→ Task prompt: All pictures must be left out as you transcribe the lines from the first line of the data to the line containing "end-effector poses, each", both included.

[Given information Boundary: Start]

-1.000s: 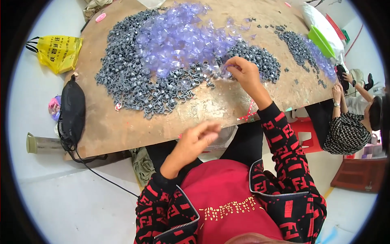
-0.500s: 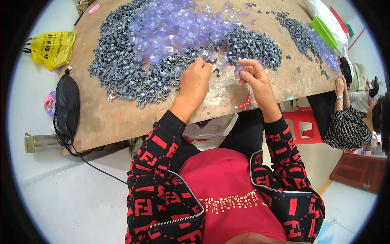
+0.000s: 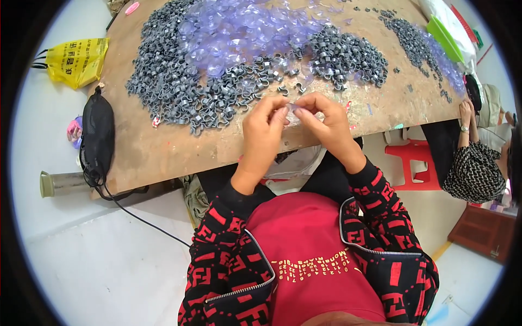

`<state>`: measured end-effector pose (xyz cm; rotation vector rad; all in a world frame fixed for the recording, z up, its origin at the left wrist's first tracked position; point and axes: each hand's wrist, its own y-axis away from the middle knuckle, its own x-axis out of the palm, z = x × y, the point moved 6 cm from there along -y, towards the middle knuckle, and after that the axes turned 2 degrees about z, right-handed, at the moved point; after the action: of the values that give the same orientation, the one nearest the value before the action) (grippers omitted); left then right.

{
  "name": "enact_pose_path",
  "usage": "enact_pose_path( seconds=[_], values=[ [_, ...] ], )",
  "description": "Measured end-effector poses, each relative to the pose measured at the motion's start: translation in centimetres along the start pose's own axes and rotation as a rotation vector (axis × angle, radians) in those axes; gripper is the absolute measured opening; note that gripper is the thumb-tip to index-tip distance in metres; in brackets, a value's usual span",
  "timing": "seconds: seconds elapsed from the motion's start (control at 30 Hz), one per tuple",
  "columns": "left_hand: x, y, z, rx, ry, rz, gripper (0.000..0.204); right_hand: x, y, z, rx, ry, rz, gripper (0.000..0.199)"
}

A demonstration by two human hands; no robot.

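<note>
The small clear suction cup [image 3: 294, 110] sits pinched between the fingertips of both my hands, held just above the near edge of the wooden board [image 3: 163, 152] — my left hand [image 3: 265, 130] closes on it from the left, my right hand [image 3: 325, 124] from the right, thumbs and forefingers narrowed onto it. Most of the piece is covered by my fingers, so I cannot tell whether a grey clip is already on it or which way it faces.

Just beyond my knuckles lies the big heap of grey plastic clips [image 3: 179, 81], spreading to the left and curling around the pile of clear violet-tinted suction cups [image 3: 239, 32] (both far too many to count, and the upper part of each is cut off by the rim of the view). A second clump of grey clips [image 3: 348, 54] lies to the right of the cups, and a third, thinner scatter [image 3: 408, 38] runs toward the far right corner, mixed with more clear cups there.

On the board's left edge rests one black pouch [image 3: 98, 133], its black cord [image 3: 141, 220] trailing down to the floor. One yellow plastic bag [image 3: 79, 60] lies on the floor beyond it, and one metal flask [image 3: 62, 183] lies on its side below the board. At the right, one red plastic stool [image 3: 416, 163] stands under the board — beside it sits another person in a black-and-white patterned top [image 3: 476, 171], only partly in view.
</note>
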<state>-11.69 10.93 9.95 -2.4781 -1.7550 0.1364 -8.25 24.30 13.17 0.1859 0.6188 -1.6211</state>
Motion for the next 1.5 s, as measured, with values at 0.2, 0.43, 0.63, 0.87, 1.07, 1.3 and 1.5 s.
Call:
enact_pose_path(
  seconds=[0.2,0.43,0.63,0.87,1.07,1.3,1.5],
  values=[
    [-0.2,0.1,1.2,-0.128,0.252,-0.002,0.005,1.3,-0.1,-1.7,0.218,-0.600,0.133,0.019],
    [0.2,1.1,0.4,-0.161,0.428,0.038,0.012,1.0,-0.1,0.9,-0.123,-0.142,0.131,0.022],
    [-1.0,0.7,1.3,-0.267,0.657,0.046,0.016,-3.0,-3.5,-4.1,-0.003,0.077,-0.086,0.022],
    [-1.1,1.2,2.7,-0.361,0.813,0.076,0.011,-0.3,-3.5,-3.9,-0.229,0.519,0.084,0.023],
    [-0.3,0.7,1.9,-0.361,0.913,0.175,0.016,-0.8,-3.4,-3.9,-0.253,0.607,0.069,0.013],
    [1.3,0.9,1.7,-0.461,1.042,0.264,0.018,-1.4,-2.0,-6.2,0.237,-0.466,-0.029,0.013],
    [2.7,1.1,2.2,-0.480,1.003,0.213,0.016,0.0,-0.4,-4.2,0.295,-0.727,-0.032,0.017]
  ],
)
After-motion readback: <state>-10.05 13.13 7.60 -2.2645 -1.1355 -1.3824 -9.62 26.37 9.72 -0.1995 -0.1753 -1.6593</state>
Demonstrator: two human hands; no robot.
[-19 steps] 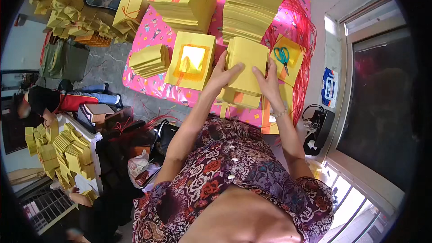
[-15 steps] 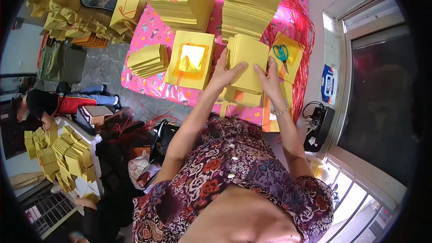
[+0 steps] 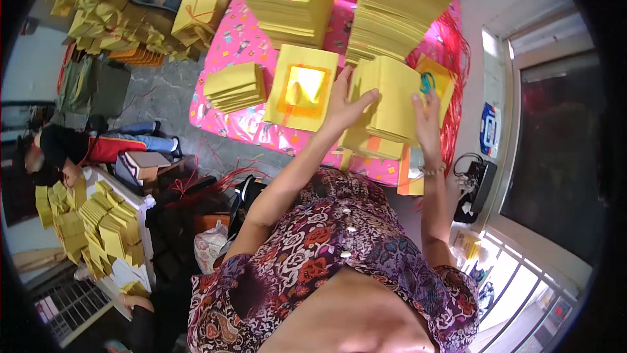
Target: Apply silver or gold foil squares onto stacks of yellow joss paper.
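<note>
A thick stack of yellow paper sheets [image 3: 392,95] lies before me on top of more yellow paper [image 3: 372,144]. My left hand [image 3: 345,106] grips its left side, thumb over the top sheet and fingers along the edge. At the right edge, my right hand [image 3: 428,124] has its fingers apart, with the thumb touching the rim of the stack. Teal-handled scissors [image 3: 427,82] lie partly behind the right fingers, on a yellow sheet [image 3: 445,85]. To the left is a yellow pile with a gold foil square framed in orange [image 3: 304,88].
A small fanned yellow bundle [image 3: 234,86] rests on the pink patterned tablecloth [image 3: 225,129]. Tall yellow stacks [image 3: 290,16] stand behind. Red strings [image 3: 457,52] hang over the right edge. At lower left, a person [image 3: 98,147] sits by a table of yellow bundles [image 3: 111,225].
The view has shifted, so the table appears farther right. My right hand has slid outward to the stack's edge, its thumb no longer lying across the top sheet. My left hand keeps its place.
</note>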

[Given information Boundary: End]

→ Exercise result:
-1.000s: 
-0.500s: 
+0.000s: 

`<state>`: measured end-effector pose (xyz cm; rotation vector rad; all in a world frame fixed for the recording, z up, its origin at the left wrist's first tracked position; point and axes: each hand's wrist, its own y-axis away from the middle knuckle, its own x-axis out of the palm, z = x × y, the point moved 6 cm from there along -y, towards the middle knuckle, and after that the axes turned 2 degrees about z, right-handed, at the moved point; after the action: of the values that give the same orientation, the one nearest the value before the action) (grippers omitted); left then right.

{
  "name": "enact_pose_path",
  "usage": "enact_pose_path( seconds=[_], values=[ [_, ...] ], )",
  "description": "Measured end-effector poses, each relative to the pose measured at the motion's start: translation in centimetres along the start pose's own axes and rotation as a rotation vector (axis × angle, radians) in those axes; gripper is the absolute measured opening; note that gripper is the thumb-tip to index-tip distance in metres; in brackets, a value's usual span",

The exercise requires no further work.